_Exercise goal_
Please reproduce the whole listing without altering anything.

_Supplied data_
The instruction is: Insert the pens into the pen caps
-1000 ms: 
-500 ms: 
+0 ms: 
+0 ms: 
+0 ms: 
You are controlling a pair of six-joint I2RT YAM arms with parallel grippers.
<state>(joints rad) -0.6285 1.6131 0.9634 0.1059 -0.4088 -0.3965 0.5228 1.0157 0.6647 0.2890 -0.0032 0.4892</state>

_Response to this exercise_
The instruction is: Insert the pens into the pen caps
-1000 ms: 
-500 ms: 
+0 ms: 
+0 ms: 
+0 ms: 
You are controlling a pair of six-joint I2RT YAM arms with parallel grippers.
<state>(joints rad) -0.6285 1.6131 0.9634 0.1059 -0.4088 -0.3965 0.5228 1.0157 0.6647 0.2890 -0.0032 0.4892</state>

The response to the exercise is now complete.